Christmas day was a nice walk in the morning, a simple Christmas lunch of Moet, cheese and chicken and then Michael decided a route march to the Arc de Triomphe via the Champs Elysees would be a good way to see the sites.

 

 It seemed that every tourist and Parisian had the same idea and after 4 hours of walking back to the apartment we had tea, which was some more cheese and a bottle of Chateauneuf du Pape. It was lovely to see the boys and Anne and Phil on Skype.  It was a big surprise seeing James in Sydney as we thought he was in Singapore!

The sales don’t start here until the second week on January so walking around the shopping area is nice and not as frantic as back home.

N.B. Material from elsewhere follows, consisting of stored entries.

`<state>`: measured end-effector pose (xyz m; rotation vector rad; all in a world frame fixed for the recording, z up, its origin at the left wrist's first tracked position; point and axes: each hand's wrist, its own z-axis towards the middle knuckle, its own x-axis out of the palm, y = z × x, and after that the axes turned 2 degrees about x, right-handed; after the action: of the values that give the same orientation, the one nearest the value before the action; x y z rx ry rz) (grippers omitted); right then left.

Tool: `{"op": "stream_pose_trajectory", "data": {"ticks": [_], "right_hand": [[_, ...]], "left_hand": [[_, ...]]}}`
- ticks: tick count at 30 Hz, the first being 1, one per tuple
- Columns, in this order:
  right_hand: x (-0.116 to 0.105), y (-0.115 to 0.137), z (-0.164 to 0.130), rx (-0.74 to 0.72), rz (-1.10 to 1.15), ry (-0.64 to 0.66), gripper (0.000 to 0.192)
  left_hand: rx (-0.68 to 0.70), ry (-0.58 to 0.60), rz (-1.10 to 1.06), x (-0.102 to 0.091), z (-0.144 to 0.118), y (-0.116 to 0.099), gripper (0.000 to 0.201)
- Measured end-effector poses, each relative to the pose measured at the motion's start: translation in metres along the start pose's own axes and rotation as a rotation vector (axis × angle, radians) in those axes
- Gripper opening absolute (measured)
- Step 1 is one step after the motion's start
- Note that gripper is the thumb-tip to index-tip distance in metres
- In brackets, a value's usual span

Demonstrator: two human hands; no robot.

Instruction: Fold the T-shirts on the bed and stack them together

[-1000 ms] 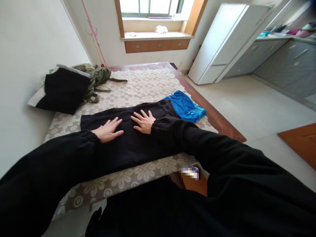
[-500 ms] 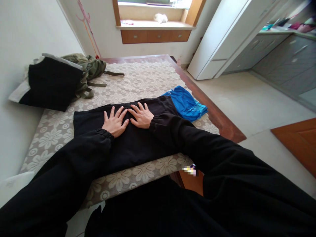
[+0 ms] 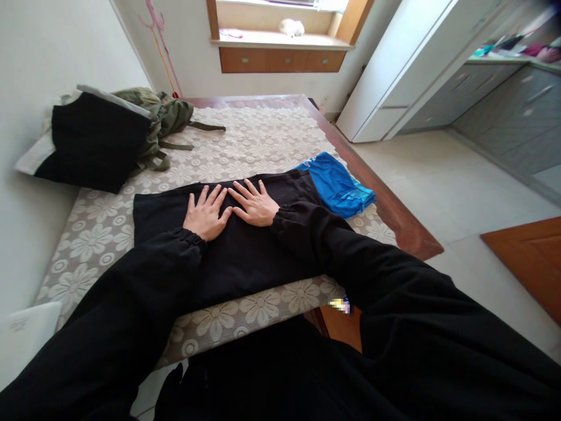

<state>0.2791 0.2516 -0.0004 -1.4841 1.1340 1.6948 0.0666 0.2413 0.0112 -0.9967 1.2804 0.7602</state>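
Pressing a black garment (image 3: 252, 260) flat, smoothing apparently well along.
Left hand (image 3: 207, 215) and right hand (image 3: 258, 206) lie palm-down, fingers spread, on the garment; it looks largely even, its layered far edge just beyond the fingertips perhaps left to straighten, with blue cloth (image 3: 335, 186) to their right.

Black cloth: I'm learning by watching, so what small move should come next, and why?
Perhaps slide the left hand outward along the cloth: that hand and the right hand lie flat, close together, and neither is on the cloth's left end.
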Motion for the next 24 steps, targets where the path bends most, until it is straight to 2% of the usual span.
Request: {"op": "stream_pose_trajectory", "data": {"ticks": [3,13,19,24], "right_hand": [[-0.001,-0.016,0.0,-0.01,0.023,0.006,0.074],[-0.008,-0.06,-0.001,0.235,-0.009,-0.037,0.077],[-0.01,-0.093,-0.005,0.3,-0.043,-0.101,0.076],[-0.013,-0.091,-0.016,0.306,-0.092,-0.122,0.074]], "left_hand": [[-0.012,-0.008,-0.001,-0.002,-0.001,0.011,0.078],[-0.134,-0.037,-0.005,-0.007,-0.007,0.052,0.084],[-0.217,-0.025,0.046,-0.013,-0.011,0.065,0.084],[-0.257,-0.014,0.085,-0.013,-0.032,0.068,0.08]]}}
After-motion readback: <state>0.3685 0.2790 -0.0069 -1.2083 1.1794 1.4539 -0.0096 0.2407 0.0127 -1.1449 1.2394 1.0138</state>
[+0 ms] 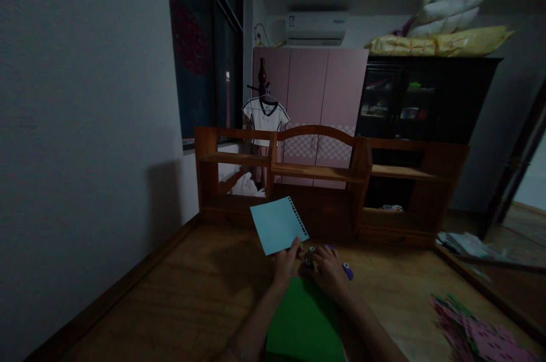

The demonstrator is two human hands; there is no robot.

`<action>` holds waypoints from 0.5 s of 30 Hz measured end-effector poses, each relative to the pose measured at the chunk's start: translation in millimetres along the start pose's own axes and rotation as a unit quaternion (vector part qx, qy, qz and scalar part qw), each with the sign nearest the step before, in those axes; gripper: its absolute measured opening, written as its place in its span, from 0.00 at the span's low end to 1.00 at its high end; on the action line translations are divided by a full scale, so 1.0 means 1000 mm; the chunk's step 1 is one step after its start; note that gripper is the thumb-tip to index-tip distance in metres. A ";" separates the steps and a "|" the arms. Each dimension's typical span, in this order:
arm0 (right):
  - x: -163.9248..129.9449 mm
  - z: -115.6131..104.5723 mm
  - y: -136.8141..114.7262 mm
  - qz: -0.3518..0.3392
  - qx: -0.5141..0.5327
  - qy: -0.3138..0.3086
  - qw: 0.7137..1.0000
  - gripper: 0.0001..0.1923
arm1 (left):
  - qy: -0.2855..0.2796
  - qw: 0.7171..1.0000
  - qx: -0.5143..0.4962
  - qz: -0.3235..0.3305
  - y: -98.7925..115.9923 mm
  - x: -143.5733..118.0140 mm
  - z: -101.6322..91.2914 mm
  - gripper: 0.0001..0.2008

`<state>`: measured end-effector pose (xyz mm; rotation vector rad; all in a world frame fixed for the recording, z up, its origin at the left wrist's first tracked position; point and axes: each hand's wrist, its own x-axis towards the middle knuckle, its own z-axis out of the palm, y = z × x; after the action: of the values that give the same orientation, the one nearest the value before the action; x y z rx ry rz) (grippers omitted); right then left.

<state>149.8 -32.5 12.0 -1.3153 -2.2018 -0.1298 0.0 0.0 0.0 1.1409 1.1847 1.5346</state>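
Note:
A light blue sheet of paper (pixel 278 226) with a row of punched holes down its right edge is pinched at its lower corner by my left hand (pixel 286 262). My right hand (pixel 329 271) is just to the right, its fingers bent down over several small dark pieces with white, eye-like spots; what the fingertips grip is hidden. One small purple piece (pixel 348 271) with such a spot lies beside that hand. Below both hands is a flat bright green surface (pixel 305 322), partly covered by my right forearm.
Wooden boards (pixel 179 288) form the surface around me. A wooden shelf unit (pixel 318 170) stands ahead, a wall (pixel 94 123) on the left. Pink patterned fabric or paper (pixel 486 333) lies at lower right, and pale plastic bags (pixel 467 245) lie at the right edge.

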 end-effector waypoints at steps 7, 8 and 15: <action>0.000 0.001 0.001 0.046 0.121 0.082 0.988 0.08 | -0.010 0.999 0.030 0.020 0.002 -0.005 -0.002 0.22; 0.001 0.001 0.000 0.068 0.171 0.105 0.977 0.08 | -0.008 0.999 0.034 0.021 0.003 -0.005 -0.003 0.22; 0.005 -0.004 0.000 0.206 0.524 0.164 0.810 0.19 | -0.019 0.997 0.079 -0.011 0.006 -0.007 -0.003 0.23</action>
<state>149.6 -29.8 18.0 -0.9418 -1.2458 0.8454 -2.5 -8.4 4.5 1.2506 1.3061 1.4172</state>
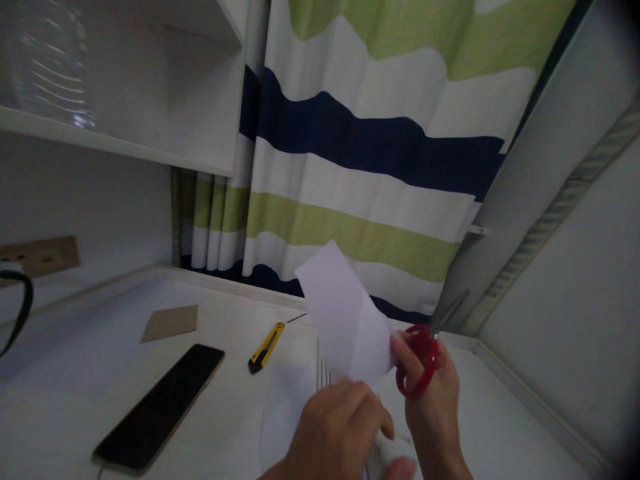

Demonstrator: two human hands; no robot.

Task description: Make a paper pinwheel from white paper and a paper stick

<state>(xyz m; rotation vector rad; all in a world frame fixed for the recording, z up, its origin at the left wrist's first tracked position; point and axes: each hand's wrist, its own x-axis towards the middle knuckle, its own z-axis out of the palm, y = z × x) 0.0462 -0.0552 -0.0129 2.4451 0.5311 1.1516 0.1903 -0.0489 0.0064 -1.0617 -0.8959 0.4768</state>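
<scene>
Head view, from your hands outward: your left hand (343,427) is curled low over the desk (100,373), fingers bent around the bottom of a white paper (350,327) that stands up tilted between both hands. Your right hand (433,400) grips red-handled scissors (423,357), thumb through one loop, the grey blades pointing up and to the right, just beside the paper's right edge; you cannot tell whether the blades touch it. Under your hands lie more white sheets (285,400) flat on the desk. Left of them a dark phone (160,407) lies face up, and beyond the sheets a yellow knife (267,347) rests near the middle. Farther left sits a brown card (171,323). Behind everything hangs a striped curtain (370,153), white, navy and green, with a white shelf (115,143) at upper left.
</scene>
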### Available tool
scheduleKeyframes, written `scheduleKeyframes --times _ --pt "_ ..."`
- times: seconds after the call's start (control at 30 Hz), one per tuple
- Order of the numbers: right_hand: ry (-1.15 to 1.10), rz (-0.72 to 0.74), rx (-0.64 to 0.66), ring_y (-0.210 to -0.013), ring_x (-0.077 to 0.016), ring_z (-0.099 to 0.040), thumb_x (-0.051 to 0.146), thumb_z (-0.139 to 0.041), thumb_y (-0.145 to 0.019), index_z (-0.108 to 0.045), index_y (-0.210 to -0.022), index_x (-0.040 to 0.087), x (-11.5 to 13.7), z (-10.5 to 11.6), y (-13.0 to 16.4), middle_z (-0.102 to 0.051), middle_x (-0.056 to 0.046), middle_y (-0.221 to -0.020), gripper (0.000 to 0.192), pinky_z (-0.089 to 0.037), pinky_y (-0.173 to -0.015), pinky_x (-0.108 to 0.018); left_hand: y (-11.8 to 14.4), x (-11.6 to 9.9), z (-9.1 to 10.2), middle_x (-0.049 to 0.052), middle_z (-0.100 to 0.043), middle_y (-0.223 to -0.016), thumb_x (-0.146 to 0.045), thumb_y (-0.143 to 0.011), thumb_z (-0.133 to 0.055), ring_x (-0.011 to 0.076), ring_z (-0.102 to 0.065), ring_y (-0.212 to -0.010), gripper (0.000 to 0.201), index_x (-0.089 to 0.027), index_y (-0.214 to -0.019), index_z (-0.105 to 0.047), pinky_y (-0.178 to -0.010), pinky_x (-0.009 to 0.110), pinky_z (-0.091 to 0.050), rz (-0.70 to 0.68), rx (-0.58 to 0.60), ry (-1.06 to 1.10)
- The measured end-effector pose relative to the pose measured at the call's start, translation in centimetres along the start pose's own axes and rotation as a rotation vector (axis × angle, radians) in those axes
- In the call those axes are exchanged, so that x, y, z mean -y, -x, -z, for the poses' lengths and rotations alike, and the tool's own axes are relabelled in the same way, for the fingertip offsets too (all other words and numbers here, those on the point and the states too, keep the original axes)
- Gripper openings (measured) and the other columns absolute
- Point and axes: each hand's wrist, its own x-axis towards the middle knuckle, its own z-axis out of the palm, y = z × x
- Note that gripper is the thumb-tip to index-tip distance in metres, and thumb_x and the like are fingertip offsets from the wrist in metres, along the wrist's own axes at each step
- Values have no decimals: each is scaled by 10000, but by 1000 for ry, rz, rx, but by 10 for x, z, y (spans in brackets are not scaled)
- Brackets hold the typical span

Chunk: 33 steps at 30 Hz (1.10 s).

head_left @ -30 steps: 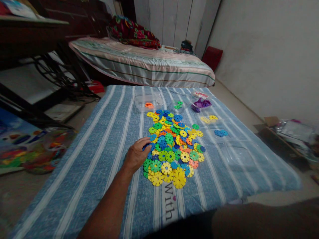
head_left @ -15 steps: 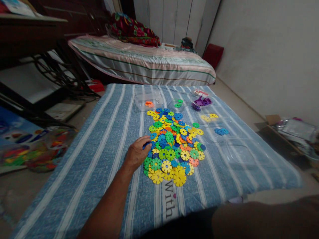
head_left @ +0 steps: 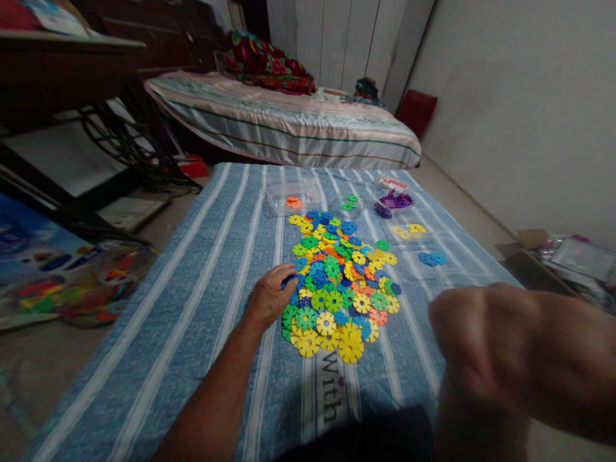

Unfortunately we could not extend our stay at the apartment and have found another one in the 5th arrondissement near Jardins de Plantes. One tip is to get an apartment with a lift as we are on the 4th floor with a steep, spiral staircase.  I thought Michael was going to have a heart attack carrying our bags up the stairs. It is a nice old apartment with plenty of exposed beams for Michael to hit his head on as well as an internal staircase to get to our bedroom.  Michael has managed to fall down these stairs twice!

Let Michael wander around the Catacombs of Paris with more bones for him to look at which he enjoyed.  Robespierre’s bones are there as well which doesn’t seem a very dignified way to end up.   

 

We then ventured off to Montmartre to the cemetery in hunt of squirrels with no luck, but a nice cemetery with even a road going over the top of it.  Alexandre Dumas is buried there.

Visited the Liberty Statue, which is known as the unofficial monument to the Princess of Wales, as it is positioned over the tunnel in the Place D’Alma where she was killed. People still place flowers there in her memory and a nearby wall is covered in memorial graffiti. I stopped Michael from telling his Thomas the Tank Engine joke and Phil H - there is no sponsorship or mention of Interflora in the area.

Another nice walk around the small islands Ile De La Cite and Ile St Louis and then wandered back over to the Marais to see another unofficial memorial to Diana in a kindergarten. We found the kindergarten and the garden but not the plaque. Still, it was near the best falafels in Paris, which we queued for 15 minutes while watching the shop across the road that had the sign best falafels have no one go near it. Must be a Paris thing.

Well New Years Eve in Paris was planned around some roast duck and then to see the town. However, Michael’s understanding of French is not so good and we discovered that the duck needed to be defrosted before roasting. Plan B was dinner at a nice French restaurant and wine, which was very good and then off through the streets to see what was happening.  No fireworks here and as it started to rain we headed back to the apartment to watch the celebrations on TV. France TV (English channel) flashed over to Berlin at midnight as there was nothing happening in Paris.  One thing that did amuse us – the TV station did a round up of the top stories of 2012 and the only mention of Australia was footage of our illustrious Prime Minister falling over!  Rather fitting, I thought.


Spent New Years day with a cruse on the Seine which was nice and saw the Mini Me of the Statue of Liberty and the other famous buildings from a different perspective. 

The next night Michael cooked the bird and when eating I said it did not taste like duck. After a bit of Google translating we worked out that it was stuffed Pintade which is Guinea Fowl. Close but not the same.

Last day in Paris and decided to go to Versailles to see the palace. The queues were horrendous so walked around the city, which was lovely with a lot of the Royal buildings from the 1600 still there.


Well our last night in Paris is finished off with vol au vents, small bottle of Mumm and a good bottle of Chateauneuf du Pape.

One thing we noticed was the number of smokers, even in restaurants, where they have outside areas, which are enclosed, so you had to walk through them. One restaurant we saw was called Au Chien Qui Fume (the dog who smokes) so even the animals get into the act.

Well, we say a sad farewell to Paris and head off to the land of beavertail, poutine,  maple syrup & bad accents.